Sometimes, we may want to access a piece of information stored in a particular row or a column instead of working with the whole DataFrame. The good news is that pandas has just the right solution for it. It is called indexing, and we can select a particular subset of a DataFrame or a Series to work with it.
.loc
Before we start, let's import pandas (abbreviated as pd) and create a DataFrame from a dictionary:
import pandas as pd
people = {
"first_name": ["Michael", "Michael", 'Jane', 'John'],
"last_name": ["Jackson", "Jordan", 'Doe', 'Doe'],
"email": ["[email protected]", "[email protected]",
'[email protected]', '[email protected]'],
"birthday": ["29.09.1958", "17.02.1963", "15.03.1978", "12.05.1979"],
"height": [1.75, 1.98, 1.64, 1.8]
}
df = pd.DataFrame(people)
df.head()Here is the output:
first_name last_name email birthday height
0 Michael Jackson [email protected] 29.09.1958 1.75
1 Michael Jordan [email protected] 17.02.1963 1.98
2 Jane Doe [email protected] 15.03.1978 1.64
3 John Doe [email protected] 12.05.1979 1.80pandas provides two additional features for selecting a subset of rows and columns: .loc and .iloc. The first one stands for locator and is label-based. .iloc stands for integer locator and is integer position-based. Note that both features aren't methods: they are Python properties, and that's why they use square brackets. First, remember that their core syntax is similar:
.loc[<row selection>, <optional column selection>]
.iloc[<row selection>, <optional column selection>]Let's start with .loc. It can handle integer-based indexes as labels, but for clarity, we will create and name a text index:
df.index = ['first', 'second', 'third', 'fourth']
df.index.name = 'index'
df.head()Output:
first_name last_name email birthday height
index
first Michael Jackson [email protected] 29.09.1958 1.75
second Michael Jordan [email protected] 17.02.1963 1.98
third Jane Doe [email protected] 15.03.1978 1.64
fourth John Doe [email protected] 12.05.1979 1.80.loc can take:
a single row label;
a list of row labels;
a slice of row labels;
a result of conditional statements (a boolean array)
We could also pass columns as the second argument in a similar manner: a single label, a list, or a slice.
If we pass a single argument, pandas will return a Series:
df.loc['third']Output:
first_name Jane
last_name Doe
email [email protected]
birthday 15.03.1978
height 1.64
Name: third, dtype: objectYou can also select a single cell:
df.loc['third', 'last_name']Output:
'Doe'As you can see, we returned a cell value. In this case, it is of the String type.

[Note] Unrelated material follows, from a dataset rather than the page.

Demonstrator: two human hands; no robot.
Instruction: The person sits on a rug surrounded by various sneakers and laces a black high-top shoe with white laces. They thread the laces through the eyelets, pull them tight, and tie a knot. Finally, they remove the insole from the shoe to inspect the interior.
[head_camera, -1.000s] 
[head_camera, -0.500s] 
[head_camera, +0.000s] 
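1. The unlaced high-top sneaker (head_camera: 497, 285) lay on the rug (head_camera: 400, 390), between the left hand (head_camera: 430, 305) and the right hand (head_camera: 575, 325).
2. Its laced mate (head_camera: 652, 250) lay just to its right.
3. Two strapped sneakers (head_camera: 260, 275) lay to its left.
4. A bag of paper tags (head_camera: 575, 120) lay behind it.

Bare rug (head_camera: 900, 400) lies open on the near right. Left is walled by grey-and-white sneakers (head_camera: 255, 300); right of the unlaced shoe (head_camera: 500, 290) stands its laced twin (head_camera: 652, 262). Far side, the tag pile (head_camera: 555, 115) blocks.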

To pass a list of labels, we need to do the following:
df.loc[['first','fourth']]We get the rows with the first and fourth indexes:
first_name last_name email birthday height
index
first Michael Jackson [email protected] 29.09.1958 1.75
fourth John Doe [email protected] 12.05.1979 1.80Let's add a column list of labels:
df.loc[['first','fourth'], ['last_name', 'birthday']]Output:
last_name birthday
index
first Jackson 29.09.1958
fourth Doe 12.05.1979Note that the first list inside the loc square brackets defines the row selection while the second list defines the column selection.

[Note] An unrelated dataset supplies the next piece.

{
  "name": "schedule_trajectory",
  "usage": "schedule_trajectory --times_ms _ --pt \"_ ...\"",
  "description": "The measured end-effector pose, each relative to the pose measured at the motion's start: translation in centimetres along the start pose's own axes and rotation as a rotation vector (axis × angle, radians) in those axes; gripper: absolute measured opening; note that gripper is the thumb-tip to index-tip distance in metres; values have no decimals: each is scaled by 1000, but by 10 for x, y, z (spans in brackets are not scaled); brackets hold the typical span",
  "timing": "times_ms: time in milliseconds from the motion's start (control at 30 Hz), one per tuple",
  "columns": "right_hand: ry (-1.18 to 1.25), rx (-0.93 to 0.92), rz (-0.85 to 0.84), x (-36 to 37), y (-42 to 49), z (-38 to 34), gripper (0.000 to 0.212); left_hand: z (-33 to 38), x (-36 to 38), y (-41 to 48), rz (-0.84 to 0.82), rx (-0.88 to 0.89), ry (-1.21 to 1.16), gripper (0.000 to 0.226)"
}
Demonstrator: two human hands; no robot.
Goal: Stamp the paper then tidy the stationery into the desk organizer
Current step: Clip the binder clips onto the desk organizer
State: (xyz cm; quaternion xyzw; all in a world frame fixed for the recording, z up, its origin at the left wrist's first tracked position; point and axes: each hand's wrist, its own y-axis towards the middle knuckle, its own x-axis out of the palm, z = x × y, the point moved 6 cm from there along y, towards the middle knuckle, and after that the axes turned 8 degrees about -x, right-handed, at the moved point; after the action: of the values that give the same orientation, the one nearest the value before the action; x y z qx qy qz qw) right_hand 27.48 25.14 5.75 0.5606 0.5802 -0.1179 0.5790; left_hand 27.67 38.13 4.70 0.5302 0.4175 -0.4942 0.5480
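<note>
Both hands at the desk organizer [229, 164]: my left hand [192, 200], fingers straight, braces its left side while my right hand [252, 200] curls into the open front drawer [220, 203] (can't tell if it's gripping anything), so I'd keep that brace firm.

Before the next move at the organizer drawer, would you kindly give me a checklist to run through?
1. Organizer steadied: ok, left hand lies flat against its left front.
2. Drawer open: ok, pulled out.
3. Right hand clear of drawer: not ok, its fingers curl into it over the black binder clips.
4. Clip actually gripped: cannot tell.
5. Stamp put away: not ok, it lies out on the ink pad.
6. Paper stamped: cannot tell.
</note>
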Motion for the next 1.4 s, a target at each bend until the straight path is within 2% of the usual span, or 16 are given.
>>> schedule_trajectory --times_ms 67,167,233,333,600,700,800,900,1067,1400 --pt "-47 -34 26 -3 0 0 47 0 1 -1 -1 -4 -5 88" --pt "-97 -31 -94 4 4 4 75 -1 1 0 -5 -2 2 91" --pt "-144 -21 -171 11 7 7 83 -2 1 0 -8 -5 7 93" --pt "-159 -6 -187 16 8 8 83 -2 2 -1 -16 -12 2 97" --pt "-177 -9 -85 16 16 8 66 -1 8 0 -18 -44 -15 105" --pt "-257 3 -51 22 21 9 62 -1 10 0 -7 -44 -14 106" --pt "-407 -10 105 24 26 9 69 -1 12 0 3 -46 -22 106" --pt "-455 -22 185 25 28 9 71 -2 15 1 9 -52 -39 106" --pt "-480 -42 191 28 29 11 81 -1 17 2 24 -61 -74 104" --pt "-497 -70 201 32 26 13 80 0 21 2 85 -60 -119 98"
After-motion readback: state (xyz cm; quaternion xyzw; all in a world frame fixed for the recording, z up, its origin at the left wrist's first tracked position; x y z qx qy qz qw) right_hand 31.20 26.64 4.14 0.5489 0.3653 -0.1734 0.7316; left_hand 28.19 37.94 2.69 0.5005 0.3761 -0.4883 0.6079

Here comes a slice of row labels:
df.loc['second':'fourth']Output (notice how both the beginning ('second') and the end ('fourth') of the slice are included, unlike the usual Python slicing behavior that excludes the end itself):
first_name last_name email birthday height
index
second Michael Jordan [email protected] 17.02.1963 1.98
third Jane Doe [email protected] 15.03.1978 1.64
fourth John Doe [email protected] 12.05.1979 1.80Same as before, we can introduce a condition (with a column slice):
df.loc[df.birthday == '12.05.1979', 'last_name':'birthday':2]Output:
last_name birthday
index
fourth Doe 12.05.1979The first argument here takes a row while the birthday column is set at 12.05.1979. The second argument takes columns from last_name to birthday with a step of 2. That is, it takes every second column, starting from the first one selected.
Feel free to choose any combination of single values, lists, and slices.
.iloc
Now, move on to .iloc. The core syntax is the same, but this one focuses on the ordinal integer indexes; we cannot use conditionals here. So, switch back to the initial DataFrame by resetting and dropping the label index — we don't need it anymore:
df.reset_index(drop=True, inplace=True)
df.head()Output:
first_name last_name email birthday height
0 Michael Jackson [email protected] 29.09.1958 1.75
1 Michael Jordan [email protected] 17.02.1963 1.98
2 Jane Doe [email protected] 15.03.1978 1.64
3 John Doe [email protected] 12.05.1979 1.80At first, let's select the first row and column value:
df.iloc[0, 0]We returned the top-left cell.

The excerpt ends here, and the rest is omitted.